‘This captures cab franc’s herbaceousness, the Okanagan’s purity and generosity, and The Hatch’s less-is-more winemaking style. One of their Hobo Series, this is from Mama D’s Vineyard on the Golden Mile Bench, with time in partial new American oak barrels and the remainder in neutral old French. Charming herbal and dusky plum, resinous wild blackberry and soft pepper, soft and cushioned on the voluminous palate without being obese and bloated. There’s a tweak of acidity reining all in, and a tight grip of acidity on the sides to narrow to a buzzy, lifted finish. Beautifully drinkable now, ideally with pork. If my notes are correct, this has taken a considerable price leap over last year, but -amongst its Okanagan peers – is worth it. 89 points‘
– Treve Ring, Gismondi on Wine
The ‘Hobo Series’.
First off, the definition of ‘hobo’
ho·bo (hō′bō) n. pl. ho·boes or ho·bos
1. One who wanders from place to place without a permanent home or a means of livelihood.
2. A migrant worker.
We had a large debate on whether we should embrace the term hobo with these wines.

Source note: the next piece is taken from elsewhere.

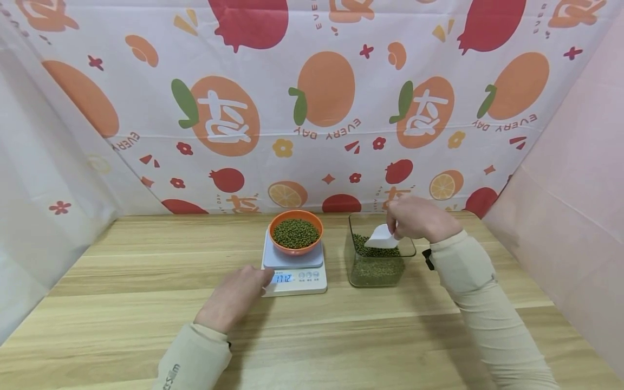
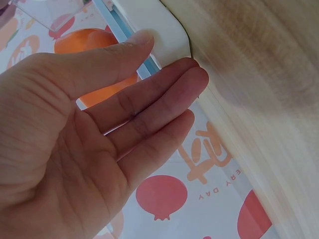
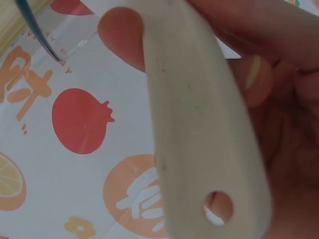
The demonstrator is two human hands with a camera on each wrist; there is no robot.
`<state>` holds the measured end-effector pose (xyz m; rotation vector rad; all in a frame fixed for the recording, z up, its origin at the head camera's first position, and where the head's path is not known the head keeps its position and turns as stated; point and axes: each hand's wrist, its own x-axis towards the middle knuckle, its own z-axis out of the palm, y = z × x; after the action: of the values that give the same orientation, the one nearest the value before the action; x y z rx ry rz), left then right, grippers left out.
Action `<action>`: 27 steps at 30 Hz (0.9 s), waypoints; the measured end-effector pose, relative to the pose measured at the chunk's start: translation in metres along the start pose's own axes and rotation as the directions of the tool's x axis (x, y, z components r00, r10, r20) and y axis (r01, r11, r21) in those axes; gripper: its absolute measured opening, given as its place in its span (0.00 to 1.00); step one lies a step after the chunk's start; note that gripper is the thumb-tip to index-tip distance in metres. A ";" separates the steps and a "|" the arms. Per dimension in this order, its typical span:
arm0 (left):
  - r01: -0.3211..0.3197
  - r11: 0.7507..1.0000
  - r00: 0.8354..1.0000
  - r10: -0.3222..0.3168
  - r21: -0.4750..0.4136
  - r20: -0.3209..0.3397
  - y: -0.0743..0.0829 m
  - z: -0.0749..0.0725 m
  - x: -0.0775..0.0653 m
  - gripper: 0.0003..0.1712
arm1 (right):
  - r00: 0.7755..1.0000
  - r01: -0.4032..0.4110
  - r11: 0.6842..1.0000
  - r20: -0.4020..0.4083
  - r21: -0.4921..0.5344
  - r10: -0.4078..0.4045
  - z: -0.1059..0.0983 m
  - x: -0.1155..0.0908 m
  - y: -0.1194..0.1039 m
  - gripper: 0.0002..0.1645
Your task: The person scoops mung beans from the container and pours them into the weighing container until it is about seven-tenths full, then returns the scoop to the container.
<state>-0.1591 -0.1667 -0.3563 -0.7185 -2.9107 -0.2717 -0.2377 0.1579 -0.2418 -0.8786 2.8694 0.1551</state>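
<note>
In the head view my right hand [image 1: 421, 218] grips a white plastic scoop [image 1: 382, 238], its blade tilted down inside a clear container [image 1: 352, 273] of green mung beans [image 1: 361, 245]. The right wrist view shows the scoop's handle [image 3: 199, 124], with a hole near its end, between thumb and fingers. My left hand [image 1: 236, 297] is at the left side of a white kitchen scale [image 1: 294, 288], fingers extended and fingertips right at its edge. On the scale's platform stands an orange bowl [image 1: 295, 251] holding mung beans [image 1: 296, 233]. The lit display [image 1: 283, 278] reads about 171.2.
A wooden table [image 1: 122, 303] carries everything. Behind it hangs a white cloth [image 1: 273, 168] printed with fruit, close to the bowl and container; plain pale cloth [image 1: 560, 179] hangs on the right. A gap of bare wood separates the scale from the container.
</note>
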 end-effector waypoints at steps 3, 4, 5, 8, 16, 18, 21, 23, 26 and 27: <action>0.004 1.000 1.000 -0.004 -0.008 0.001 0.000 0.001 0.001 0.08 | 1.000 -0.006 1.000 0.010 0.010 0.006 0.003 0.001 0.001 0.09; 0.007 1.000 1.000 -0.007 -0.013 0.002 0.000 0.001 0.001 0.08 | 1.000 -0.007 1.000 0.014 0.014 0.006 0.004 0.001 0.001 0.09; 0.010 1.000 1.000 -0.010 -0.018 0.004 0.000 0.001 0.001 0.08 | 1.000 -0.008 1.000 0.016 0.015 0.007 0.004 0.002 0.002 0.09; 0.019 0.999 1.000 -0.018 -0.029 0.012 -0.001 0.000 0.002 0.08 | 1.000 -0.001 1.000 0.017 0.012 0.001 0.005 0.002 0.002 0.10; -0.006 1.000 1.000 0.006 -0.002 0.005 0.000 0.000 0.001 0.09 | 0.999 -0.017 0.999 0.049 0.034 0.015 0.005 0.002 0.000 0.12; -0.010 1.000 1.000 0.010 0.003 0.003 0.000 0.000 0.001 0.09 | 0.998 -0.019 0.999 0.058 0.028 0.017 0.004 0.001 -0.001 0.12; -0.007 1.000 1.000 0.007 0.002 0.004 -0.001 0.000 0.000 0.08 | 0.998 -0.019 1.000 0.062 0.018 0.018 0.003 0.001 -0.003 0.13; -0.003 1.000 1.000 0.003 -0.001 0.006 -0.001 0.000 0.000 0.08 | 0.997 -0.018 1.000 0.069 0.014 0.017 0.002 0.001 -0.004 0.14; 0.001 1.000 1.000 -0.001 -0.005 0.009 -0.001 -0.001 0.000 0.08 | 0.996 -0.017 1.000 0.089 0.011 0.016 0.000 0.001 -0.006 0.14; 0.002 1.000 1.000 -0.002 -0.006 0.010 -0.001 -0.001 0.000 0.08 | 0.995 -0.017 1.000 0.095 0.007 0.016 0.000 0.002 -0.007 0.14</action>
<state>-0.1596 -0.1677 -0.3559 -0.7204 -2.9218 -0.2784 -0.2354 0.1515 -0.2424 -0.8227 2.7877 0.1820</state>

First of all, the piece of Paul’s art that we used to create these labels is called ‘Tolsoy and the hobo moth’ after-all; and calling it the hobo series seemed very natural. After seeing the above definition of ‘hobo’ to us it also conjured up images of certain grapes that for whatever particular reason don’t get the credit and respect some other more famous grape colleagues have enjoyed over the years. All these grape, per se, have traveled from their homes in search of, to us at least, adventure and much less so notoriety. So in this line-up, we honour a range of less appreciated grapes and their true hobo spirit. This time around, Cabernet Franc. Our favourite Cabernet and the finest Franc.